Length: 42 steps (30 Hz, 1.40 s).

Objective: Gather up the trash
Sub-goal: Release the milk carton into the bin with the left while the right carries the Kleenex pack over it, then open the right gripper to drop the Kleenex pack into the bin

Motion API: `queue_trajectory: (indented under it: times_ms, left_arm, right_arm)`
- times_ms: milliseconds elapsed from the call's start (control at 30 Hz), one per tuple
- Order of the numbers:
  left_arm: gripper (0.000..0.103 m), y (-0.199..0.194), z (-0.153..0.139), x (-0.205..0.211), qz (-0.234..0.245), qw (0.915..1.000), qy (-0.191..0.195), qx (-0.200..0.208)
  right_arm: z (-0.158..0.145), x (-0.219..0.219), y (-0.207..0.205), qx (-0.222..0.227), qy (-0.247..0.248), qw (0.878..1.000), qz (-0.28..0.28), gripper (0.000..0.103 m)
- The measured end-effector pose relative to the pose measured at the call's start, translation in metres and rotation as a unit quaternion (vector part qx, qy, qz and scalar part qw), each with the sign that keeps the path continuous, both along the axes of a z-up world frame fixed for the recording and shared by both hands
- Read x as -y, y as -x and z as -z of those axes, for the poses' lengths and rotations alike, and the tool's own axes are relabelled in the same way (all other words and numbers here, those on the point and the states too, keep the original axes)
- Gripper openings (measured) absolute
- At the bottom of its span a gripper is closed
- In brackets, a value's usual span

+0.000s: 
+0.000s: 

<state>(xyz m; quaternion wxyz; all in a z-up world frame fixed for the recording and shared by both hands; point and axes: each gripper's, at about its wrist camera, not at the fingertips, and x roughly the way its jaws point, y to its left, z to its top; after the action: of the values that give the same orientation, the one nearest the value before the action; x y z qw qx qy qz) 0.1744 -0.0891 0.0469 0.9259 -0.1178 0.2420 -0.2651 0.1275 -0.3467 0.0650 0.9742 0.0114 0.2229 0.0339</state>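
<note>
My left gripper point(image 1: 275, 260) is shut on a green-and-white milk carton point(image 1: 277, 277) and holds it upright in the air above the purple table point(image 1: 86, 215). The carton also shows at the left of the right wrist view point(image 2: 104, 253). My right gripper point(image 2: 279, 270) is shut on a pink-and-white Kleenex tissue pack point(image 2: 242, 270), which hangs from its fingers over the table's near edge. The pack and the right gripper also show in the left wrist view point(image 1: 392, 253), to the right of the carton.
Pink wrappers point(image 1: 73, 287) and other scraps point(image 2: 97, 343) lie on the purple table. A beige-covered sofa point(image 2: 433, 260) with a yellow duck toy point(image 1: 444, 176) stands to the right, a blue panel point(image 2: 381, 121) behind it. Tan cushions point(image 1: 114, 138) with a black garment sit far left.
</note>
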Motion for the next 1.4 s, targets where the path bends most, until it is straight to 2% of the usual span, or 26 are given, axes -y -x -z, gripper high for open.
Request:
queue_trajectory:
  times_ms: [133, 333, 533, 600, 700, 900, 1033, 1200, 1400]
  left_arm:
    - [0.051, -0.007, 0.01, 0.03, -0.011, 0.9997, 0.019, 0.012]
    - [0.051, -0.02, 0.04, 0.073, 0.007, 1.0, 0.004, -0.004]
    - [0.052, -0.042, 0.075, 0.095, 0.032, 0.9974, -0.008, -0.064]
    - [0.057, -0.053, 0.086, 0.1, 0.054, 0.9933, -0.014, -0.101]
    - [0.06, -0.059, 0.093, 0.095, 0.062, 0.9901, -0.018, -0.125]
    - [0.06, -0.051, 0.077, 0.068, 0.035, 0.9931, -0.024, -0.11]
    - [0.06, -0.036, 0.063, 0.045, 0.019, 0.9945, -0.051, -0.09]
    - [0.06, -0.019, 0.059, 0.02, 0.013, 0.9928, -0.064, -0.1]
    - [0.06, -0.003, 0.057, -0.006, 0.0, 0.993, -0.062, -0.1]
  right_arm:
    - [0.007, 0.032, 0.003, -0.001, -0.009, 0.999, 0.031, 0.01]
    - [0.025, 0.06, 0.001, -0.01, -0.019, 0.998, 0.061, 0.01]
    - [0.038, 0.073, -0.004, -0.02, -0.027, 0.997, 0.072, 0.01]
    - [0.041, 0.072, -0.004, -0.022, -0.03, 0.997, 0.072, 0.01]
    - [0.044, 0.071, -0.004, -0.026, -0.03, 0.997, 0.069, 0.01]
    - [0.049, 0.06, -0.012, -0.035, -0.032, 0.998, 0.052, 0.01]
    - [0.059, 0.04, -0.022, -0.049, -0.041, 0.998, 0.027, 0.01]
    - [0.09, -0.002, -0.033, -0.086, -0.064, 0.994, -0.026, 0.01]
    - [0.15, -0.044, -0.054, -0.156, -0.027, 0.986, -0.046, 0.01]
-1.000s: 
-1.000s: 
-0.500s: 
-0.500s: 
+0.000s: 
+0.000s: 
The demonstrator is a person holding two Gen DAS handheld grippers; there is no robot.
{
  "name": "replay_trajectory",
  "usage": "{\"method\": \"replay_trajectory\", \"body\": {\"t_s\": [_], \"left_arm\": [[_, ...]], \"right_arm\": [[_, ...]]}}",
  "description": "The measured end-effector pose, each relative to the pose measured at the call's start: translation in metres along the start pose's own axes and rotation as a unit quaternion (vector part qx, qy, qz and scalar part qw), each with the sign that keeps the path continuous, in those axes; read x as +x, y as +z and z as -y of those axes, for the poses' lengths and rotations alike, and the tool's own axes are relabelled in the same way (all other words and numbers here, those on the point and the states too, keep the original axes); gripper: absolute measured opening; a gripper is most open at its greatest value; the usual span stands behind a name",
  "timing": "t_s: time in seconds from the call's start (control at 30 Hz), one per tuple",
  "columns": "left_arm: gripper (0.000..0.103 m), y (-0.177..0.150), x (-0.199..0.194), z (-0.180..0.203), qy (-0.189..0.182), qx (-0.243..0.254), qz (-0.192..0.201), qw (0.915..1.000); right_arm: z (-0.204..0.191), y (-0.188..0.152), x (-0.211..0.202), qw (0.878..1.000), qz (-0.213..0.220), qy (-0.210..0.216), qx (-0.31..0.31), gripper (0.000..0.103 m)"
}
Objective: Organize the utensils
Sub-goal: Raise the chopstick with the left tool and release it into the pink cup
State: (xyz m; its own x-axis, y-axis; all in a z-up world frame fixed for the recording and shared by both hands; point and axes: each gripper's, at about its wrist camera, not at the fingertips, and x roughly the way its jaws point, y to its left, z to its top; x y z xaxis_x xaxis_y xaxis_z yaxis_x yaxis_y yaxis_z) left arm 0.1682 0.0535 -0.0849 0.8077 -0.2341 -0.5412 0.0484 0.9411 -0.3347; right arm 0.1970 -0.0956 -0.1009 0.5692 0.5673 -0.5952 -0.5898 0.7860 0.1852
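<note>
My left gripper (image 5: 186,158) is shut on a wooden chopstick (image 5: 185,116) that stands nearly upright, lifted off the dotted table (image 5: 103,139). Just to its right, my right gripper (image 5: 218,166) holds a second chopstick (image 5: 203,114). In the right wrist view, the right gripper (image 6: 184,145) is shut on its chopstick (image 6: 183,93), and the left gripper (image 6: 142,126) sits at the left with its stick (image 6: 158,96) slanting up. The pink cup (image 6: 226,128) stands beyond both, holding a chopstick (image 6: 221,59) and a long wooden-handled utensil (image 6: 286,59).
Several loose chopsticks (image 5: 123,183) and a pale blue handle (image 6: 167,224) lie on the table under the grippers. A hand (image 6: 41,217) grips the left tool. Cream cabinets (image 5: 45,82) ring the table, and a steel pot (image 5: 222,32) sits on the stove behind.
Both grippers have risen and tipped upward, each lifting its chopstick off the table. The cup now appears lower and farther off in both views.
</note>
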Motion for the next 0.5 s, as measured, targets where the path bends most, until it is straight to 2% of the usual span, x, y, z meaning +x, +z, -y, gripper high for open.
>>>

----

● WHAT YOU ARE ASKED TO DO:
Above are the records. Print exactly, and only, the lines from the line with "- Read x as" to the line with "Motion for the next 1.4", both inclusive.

● ANSWER TO THE EXERCISE:
- Read x as -y, y as -x and z as -z of those axes, for the poses' lengths and rotations alike, and the tool's own axes are relabelled in the same way (all other words and numbers here, those on the point and the states too, keep the original axes)
- Gripper openings (measured) absolute
- At the bottom of its span a gripper is closed
- In brackets, a value's usual span

+0.000s: 
+0.000s: 

<state>(xyz m; quaternion wxyz; all in a z-up world frame fixed for the recording and shared by both hands; point and axes: each gripper's, at about its wrist camera, not at the fingertips, and x roughly the way its jaws point, y to its left, z to its top; after the action: of the values that give the same orientation, the one nearest the value before the action; x y z qw qx qy qz) 0.1744 -0.0891 0.0469 0.9259 -0.1178 0.2420 -0.2651 0.1275 -0.3467 0.0650 0.9742 0.0114 0.2229 0.0339</state>
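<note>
My left gripper point(image 1: 275, 260) is shut on a green-and-white milk carton point(image 1: 277, 277) and holds it upright in the air above the purple table point(image 1: 86, 215). The carton also shows at the left of the right wrist view point(image 2: 104, 253). My right gripper point(image 2: 279, 270) is shut on a pink-and-white Kleenex tissue pack point(image 2: 242, 270), which hangs from its fingers over the table's near edge. The pack and the right gripper also show in the left wrist view point(image 1: 392, 253), to the right of the carton.
Pink wrappers point(image 1: 73, 287) and other scraps point(image 2: 97, 343) lie on the purple table. A beige-covered sofa point(image 2: 433, 260) with a yellow duck toy point(image 1: 444, 176) stands to the right, a blue panel point(image 2: 381, 121) behind it. Tan cushions point(image 1: 114, 138) with a black garment sit far left.
</note>
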Motion for the next 1.4 s, targets where the path bends most, until it is straight to 2% of the usual span, or 26 are given, axes -y -x -z, gripper high for open.

Output for this exercise is now complete.